An upper limit of Omega 3 has not been published. High doses of fish oil supplements may cause loose stools and gastrointestinal distress, magnify effectiveness of anticoagulation medication, and suppress immune function in immune-comprised people. Any consideration of supplementation should be discussed with a qualified health professional.


Click here to learn more about optimal Omega-3 strategies or to attend a 10 Pillars of Joint Health seminar.

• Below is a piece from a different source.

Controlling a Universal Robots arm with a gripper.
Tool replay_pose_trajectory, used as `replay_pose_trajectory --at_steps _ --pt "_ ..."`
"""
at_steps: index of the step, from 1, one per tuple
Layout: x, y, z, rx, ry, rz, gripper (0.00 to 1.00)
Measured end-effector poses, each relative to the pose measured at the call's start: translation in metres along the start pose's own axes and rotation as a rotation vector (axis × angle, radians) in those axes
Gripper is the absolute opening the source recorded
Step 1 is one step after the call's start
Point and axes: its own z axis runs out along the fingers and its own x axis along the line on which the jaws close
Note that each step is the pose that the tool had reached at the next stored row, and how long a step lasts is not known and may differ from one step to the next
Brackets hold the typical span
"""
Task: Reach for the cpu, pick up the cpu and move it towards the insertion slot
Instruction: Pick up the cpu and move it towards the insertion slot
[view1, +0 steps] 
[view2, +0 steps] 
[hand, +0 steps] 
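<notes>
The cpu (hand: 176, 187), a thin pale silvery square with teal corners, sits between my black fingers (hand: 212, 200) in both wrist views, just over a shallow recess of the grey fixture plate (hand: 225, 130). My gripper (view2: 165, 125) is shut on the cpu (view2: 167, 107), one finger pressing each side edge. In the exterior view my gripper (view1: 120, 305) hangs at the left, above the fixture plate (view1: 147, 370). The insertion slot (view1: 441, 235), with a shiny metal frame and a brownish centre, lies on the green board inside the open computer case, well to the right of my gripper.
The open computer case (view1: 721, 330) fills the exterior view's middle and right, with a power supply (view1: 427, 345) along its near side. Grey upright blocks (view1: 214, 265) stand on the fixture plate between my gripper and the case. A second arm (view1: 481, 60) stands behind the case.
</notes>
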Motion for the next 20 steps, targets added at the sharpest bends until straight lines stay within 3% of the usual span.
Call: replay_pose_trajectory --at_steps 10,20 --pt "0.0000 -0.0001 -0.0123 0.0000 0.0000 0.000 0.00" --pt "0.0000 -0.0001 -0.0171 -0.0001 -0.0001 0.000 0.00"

ADAMTS (a disintegrin and metalloproteinase with thrombospondin motifs): Class of enzymes that precipitate in the demolition of the extracellular matrix. Arthritis relevant examples include: ADAMTS-4, ADAMTS-5.

Aggrecanases: Also referred to as ADAMTS-4. Aggrecanase targets Aggrecan and leads to Aggrecan’s demise.

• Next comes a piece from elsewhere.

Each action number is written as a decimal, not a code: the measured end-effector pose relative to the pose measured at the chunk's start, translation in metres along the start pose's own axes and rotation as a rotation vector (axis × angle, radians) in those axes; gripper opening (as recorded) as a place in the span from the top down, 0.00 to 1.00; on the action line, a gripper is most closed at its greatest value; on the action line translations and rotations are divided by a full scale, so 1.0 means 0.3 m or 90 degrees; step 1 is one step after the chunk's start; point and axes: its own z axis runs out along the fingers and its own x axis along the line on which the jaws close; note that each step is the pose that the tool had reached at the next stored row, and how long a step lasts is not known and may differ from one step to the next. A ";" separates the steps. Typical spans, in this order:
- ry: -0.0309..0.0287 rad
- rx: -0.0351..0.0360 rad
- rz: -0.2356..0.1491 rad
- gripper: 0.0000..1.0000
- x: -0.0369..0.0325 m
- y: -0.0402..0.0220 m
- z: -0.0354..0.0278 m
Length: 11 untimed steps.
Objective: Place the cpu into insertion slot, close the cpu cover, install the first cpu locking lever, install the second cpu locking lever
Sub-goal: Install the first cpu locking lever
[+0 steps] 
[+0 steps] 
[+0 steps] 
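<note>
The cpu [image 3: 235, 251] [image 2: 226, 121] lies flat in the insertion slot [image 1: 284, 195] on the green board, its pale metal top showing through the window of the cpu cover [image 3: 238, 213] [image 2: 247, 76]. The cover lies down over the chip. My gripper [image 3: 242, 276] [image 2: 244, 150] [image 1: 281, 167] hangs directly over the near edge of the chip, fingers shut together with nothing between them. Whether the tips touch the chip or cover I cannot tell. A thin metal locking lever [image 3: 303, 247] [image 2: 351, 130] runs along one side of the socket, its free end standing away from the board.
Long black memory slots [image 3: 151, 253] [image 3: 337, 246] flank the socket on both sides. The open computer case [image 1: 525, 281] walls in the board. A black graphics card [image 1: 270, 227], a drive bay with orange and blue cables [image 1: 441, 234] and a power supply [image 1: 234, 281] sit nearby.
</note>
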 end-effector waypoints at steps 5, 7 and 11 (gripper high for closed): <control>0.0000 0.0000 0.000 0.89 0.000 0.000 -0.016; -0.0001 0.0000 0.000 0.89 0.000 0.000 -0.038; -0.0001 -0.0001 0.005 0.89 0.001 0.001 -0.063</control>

Arachidonic acid: Omega 6 fatty acid that is a precursor to most prostaglandins and leukotrienes. Arachidonic derivatives are usually pro-inflammatory.

Cyclooxygenase (COX-2) : Enzyme that converts arachidonic acid to pro-inflammatory prostaglandins. COX-2 vital for the propagation of inflammation. NSAIDs target COX-2.

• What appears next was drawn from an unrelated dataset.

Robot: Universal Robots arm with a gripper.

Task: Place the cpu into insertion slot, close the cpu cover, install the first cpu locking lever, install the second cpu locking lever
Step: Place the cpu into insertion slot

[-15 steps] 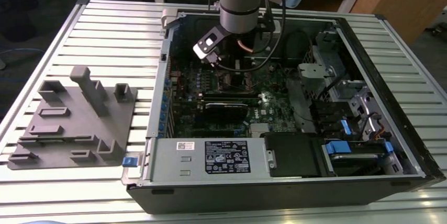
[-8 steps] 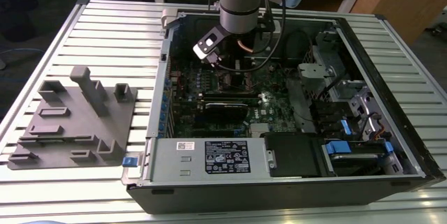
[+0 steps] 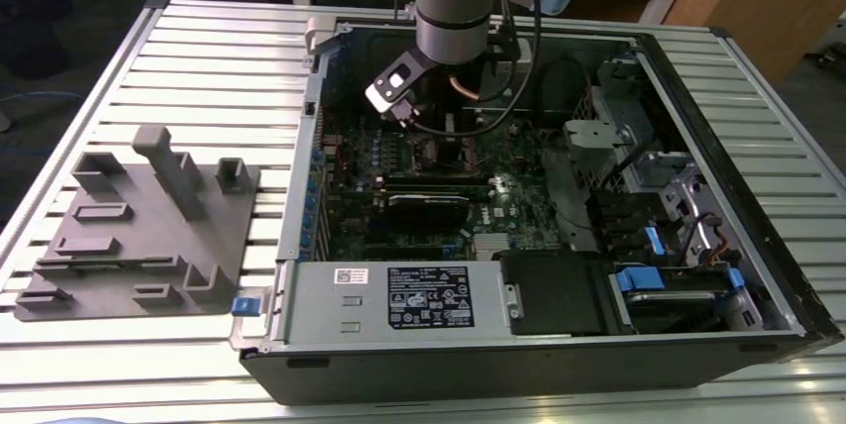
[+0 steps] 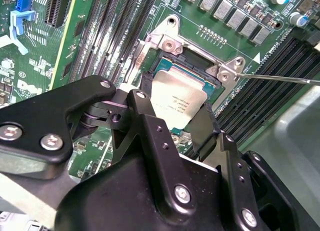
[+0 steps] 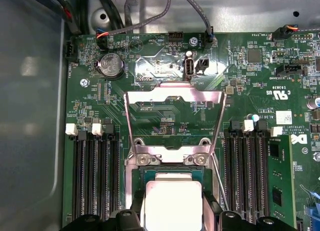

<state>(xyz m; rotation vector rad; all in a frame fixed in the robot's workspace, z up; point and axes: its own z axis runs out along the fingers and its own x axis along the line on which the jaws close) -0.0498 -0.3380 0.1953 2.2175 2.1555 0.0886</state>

Interleukin (IL-1B, IL-6, and IL-8): A sub type of cytokine that plays an essential role in inflammation.  Relevant examples for arthritis include: IL-1B, IL-6, and IL-8. Within the framework of osteoarthritis, the aforementioned interleukins promote inflammation and eventual joint destruction.

Leukotriene:  A subclass of Eicosanoids. Leukotrienes are influential mediators in inflammation.

Matrix metalloproteinases (MMP):  Group of enzymes that are intimately involved in the destruction of the extracellular matrix. Arthritis relevant examples include: MMP-1, MMP-3, MMP-13.

Nuclear Factor- KappaBeta:  Signaling pathway that is triggered by external signals, such as pro-inflammatory cytokines. Nuclear Factor- KB mediates the synthesis of new cellular and extracellular molecules. Activation of this pathway often promotes excessive inflammation and gratuitous joint destruction.

Prostaglandins(PGE2):  A subclass of Eicosanoids. Prostaglandins are the principle mediators in inflammation. Chief subtype is Prostaglandin E2.

Tumor Necrosis Factor-Alpha:  A key pro-inflammatory cytokine. Exuberant synthesis of Tumor Necrosis Factor Alpha seems to catalyze joint degradation.